Rasa pedih ditinggal orang terkasih akibat kecelakaan perahu di Bojonegoro itu juga dirasakan keluarga Suhadak (45) dan Kasiatin (43). Pasangan ini adalah orangtua Nurin Nikmah (17), siswi Madrasah Aliyah Abu Darin, yang ikut jadi korban perahu terbalik. Di mata keluarga, sosok Nurin bagaikan permata. Selain penurut pada orangtua, ia juga sangat taat beribadah.
Meski sama-sama berada di satu desa, Nurin tak tinggal bersama orangtuanya, melainkan memilih tingal bersama kakek dan neneknya, Ngatman (68) dan Kartini (65), yang mengasuhnya sejak ia balita. Namun, Suhadak dan Kasiatin selalu bertemu Nurin di sore hari, karena mereka bertiga mengajar mengaji anak-anak di Taman Pendidikan Alquran (TPA) Al Muslikh.
Menurut Kasiatin, dibanding dirinya, suaminya jauh lebih syok menerima kenayataan ini. "Suami saya masih sering melamun. Maklum, kami ditinggal Nurin secara mendadak. Rasanya seperti mimpi saja," kata ibu lima anak ini.
Kasiatin sebenarnya memiliki harapan, suatu saat kelak, Nurin akan menggantikan posisinya sebagai guru mengaji anak-anak di TPA. Beberapa waktu lalu, harapannya sudah ia disampaikan kepada putrinya itu. "Nurin sudah setuju. Tapi, sekarang dia sudah tidak ada,"" ujar Kasiatin lirih.
Sementara Suhadak punya cerita sendiri menjelang musibah yang merenggut buah hatinya itu. Menurutnya, malam sebelum kejadian ia bermimpi, persis di lokasi kejadian ia meliihat ada ledakan besar dan suara gemuruh hebat. "Saya pikir, itu cuma mimpi belaka. Tidak tahunya, pagi harinya ada musibah yang merenggut nyawa anak saya sendiri," jelas pria berambut ikal ini.
Yang membuat Suhadak heran, sebenarnya Nurin pandai berenang. "Mungkin terlalu berat pakaiannya, jadi mengurangi kelincahannya berenang saat harus melawan arus deras," ujar Suhandak menduga-duga. Jenazah Nurin ditemukan keesokan hari seusai kecelakaan oleh Tim SAR di Desa Menilo, Kec. Soko, Kab. Tuban atau sekitar 12 km dari lokasi kejadian.

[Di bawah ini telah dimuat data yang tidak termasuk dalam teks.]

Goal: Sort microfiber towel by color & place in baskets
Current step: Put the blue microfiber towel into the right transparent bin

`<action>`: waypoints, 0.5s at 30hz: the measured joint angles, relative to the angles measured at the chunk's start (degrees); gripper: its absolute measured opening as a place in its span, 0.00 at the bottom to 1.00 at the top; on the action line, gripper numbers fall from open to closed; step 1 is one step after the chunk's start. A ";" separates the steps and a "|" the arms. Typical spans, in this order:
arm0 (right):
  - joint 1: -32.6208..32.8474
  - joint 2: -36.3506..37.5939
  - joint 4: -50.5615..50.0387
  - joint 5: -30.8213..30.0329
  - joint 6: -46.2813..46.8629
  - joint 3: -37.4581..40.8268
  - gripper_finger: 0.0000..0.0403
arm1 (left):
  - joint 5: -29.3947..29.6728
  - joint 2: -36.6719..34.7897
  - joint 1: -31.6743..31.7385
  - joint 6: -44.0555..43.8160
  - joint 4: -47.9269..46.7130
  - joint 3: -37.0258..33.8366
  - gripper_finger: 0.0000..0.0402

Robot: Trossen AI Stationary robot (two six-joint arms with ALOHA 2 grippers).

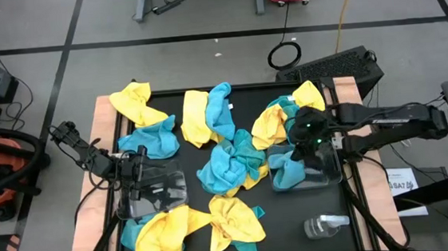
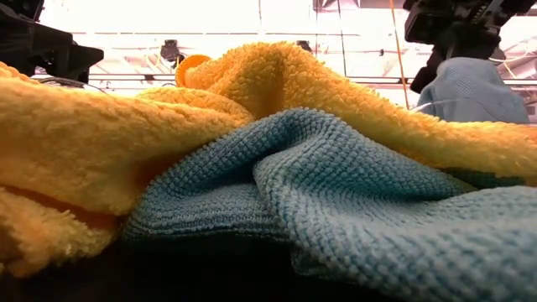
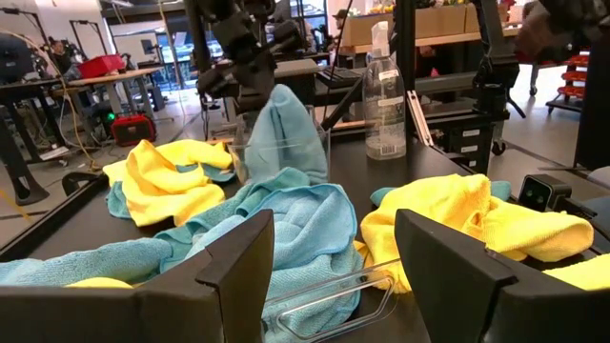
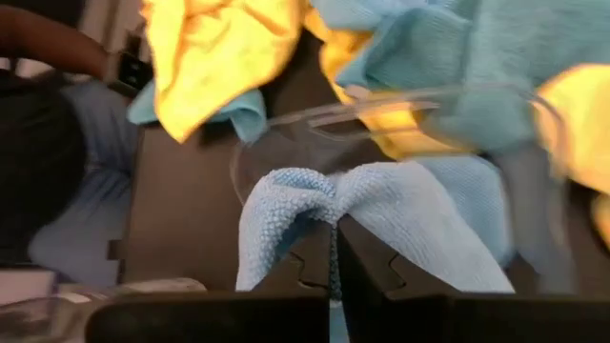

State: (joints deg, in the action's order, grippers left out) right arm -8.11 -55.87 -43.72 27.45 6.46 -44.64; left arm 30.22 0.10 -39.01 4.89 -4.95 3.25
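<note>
Black table (image 1: 208, 231): two baskets (image 1: 151, 195), one bottle (image 1: 325, 226).

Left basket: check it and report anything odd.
The left basket looks tipped on its side on the table, mouth facing the towel pile, no towel clearly inside. The right basket stands upright with a blue towel hanging into it.
</note>
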 joint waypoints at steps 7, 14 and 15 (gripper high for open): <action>1.72 -6.91 4.74 2.36 -0.85 1.42 0.00 | 0.00 -0.02 -0.01 0.00 -0.02 0.00 0.56; 3.03 -14.90 7.33 2.70 -1.28 1.46 0.02 | 0.02 -0.02 -0.01 0.00 0.00 -0.02 0.56; 3.01 -15.96 7.71 2.66 -1.44 1.46 0.02 | 0.02 0.00 -0.01 0.00 0.00 -0.02 0.56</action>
State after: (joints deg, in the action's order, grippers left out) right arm -5.10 -71.82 -36.01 30.11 5.01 -43.18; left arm 30.24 0.10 -39.03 4.89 -4.95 3.22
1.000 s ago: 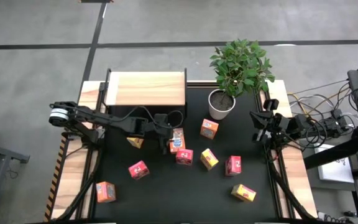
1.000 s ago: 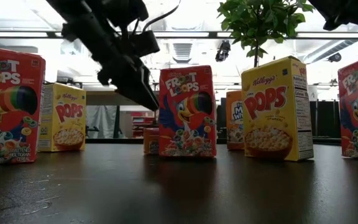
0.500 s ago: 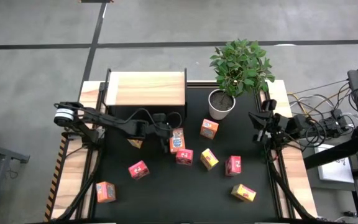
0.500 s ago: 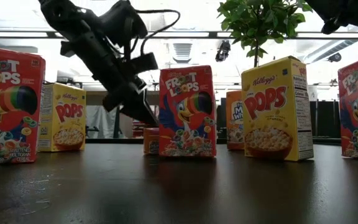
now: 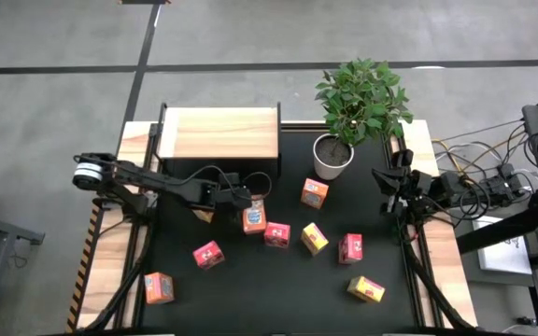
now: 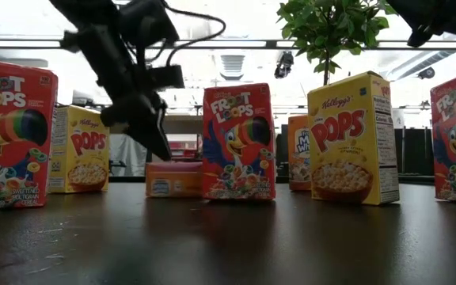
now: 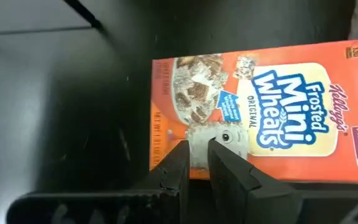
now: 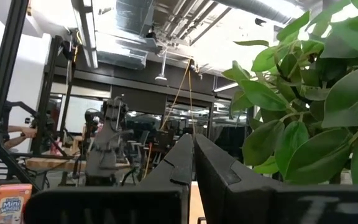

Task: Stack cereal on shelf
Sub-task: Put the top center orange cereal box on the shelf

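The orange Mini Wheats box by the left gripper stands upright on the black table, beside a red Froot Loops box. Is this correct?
Not quite. The Mini Wheats box does not stand upright: it lies flat on the black table, as the low view shows. The rest holds: it is by the left gripper and beside the red Froot Loops box, which stands upright.

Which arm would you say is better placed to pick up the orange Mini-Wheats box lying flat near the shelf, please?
Left. The left gripper sits right at the orange Mini-Wheats box, just in front of the shelf. The right gripper waits shut at the table's right edge beside the plant pot, with nothing held.
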`<state>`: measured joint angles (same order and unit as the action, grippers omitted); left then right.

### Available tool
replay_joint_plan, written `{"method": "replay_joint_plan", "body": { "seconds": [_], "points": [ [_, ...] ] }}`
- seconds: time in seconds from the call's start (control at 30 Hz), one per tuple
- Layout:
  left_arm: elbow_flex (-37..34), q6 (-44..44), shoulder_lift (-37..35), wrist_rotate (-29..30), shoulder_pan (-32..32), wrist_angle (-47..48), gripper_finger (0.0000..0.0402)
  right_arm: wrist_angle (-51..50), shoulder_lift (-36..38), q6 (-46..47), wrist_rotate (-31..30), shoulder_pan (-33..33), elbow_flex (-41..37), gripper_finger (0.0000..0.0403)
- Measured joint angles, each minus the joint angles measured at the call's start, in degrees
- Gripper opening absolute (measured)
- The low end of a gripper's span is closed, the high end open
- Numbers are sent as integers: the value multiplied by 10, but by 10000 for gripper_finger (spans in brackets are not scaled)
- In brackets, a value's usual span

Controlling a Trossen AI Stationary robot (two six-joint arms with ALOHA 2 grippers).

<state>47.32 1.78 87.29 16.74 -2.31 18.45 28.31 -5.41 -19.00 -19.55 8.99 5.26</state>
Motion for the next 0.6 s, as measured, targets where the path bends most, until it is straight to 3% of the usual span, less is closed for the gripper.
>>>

Di antara keluarga korban yang kehilangan pasca kecelakaan perahu maut, adalah Martini (24) yang merasakan kepedihan paling mendalam. Ibu satu putra yang tinggal di Desa Padang ini terpaksa harus menambah tingkat kesabarannya karena hingga Kamis (5/5) belum mendapat kabar soal keberadaan suaminya, Ketut Arisanto (29), yang juga menumpang perahu nahas itu.
"Meski kemungkinannya dia masih hidup sangat tipis, tapi saya berharap ada mukjizat buat Mas Ketut," kata Martini sambil memgelus rambut putra tunggalnya, Marvio Rizki Alfioanto (2).
Dengan mata berkaca-kaca, wanita bertubuh semampai itu mengaku tak siap menerima kenyataan jika suaminya harus benar-benar tiada. Baginya, terlalu cepat untuk berpisah dengan pria yang sudah memberinya seorang anak. "Selain kami belum puas mengasuh anak, dia juga orangnya terlalu baik," ucap Martini.
Tentu saja, wanita berkulit hitam manis ini tak pernah menduga bila suaminya akan tewas dalam kecelakaan perahu di Bengawan Solo. Seperti biasa, pagi itu suaminya menuju tempat kerjanya di Surabaya. Ketut, sehari-hari bekerja sebagai staf marketing spare part motor. Tugasnya keliling ke seluruh daerah di Jatim, bahkan Jateng.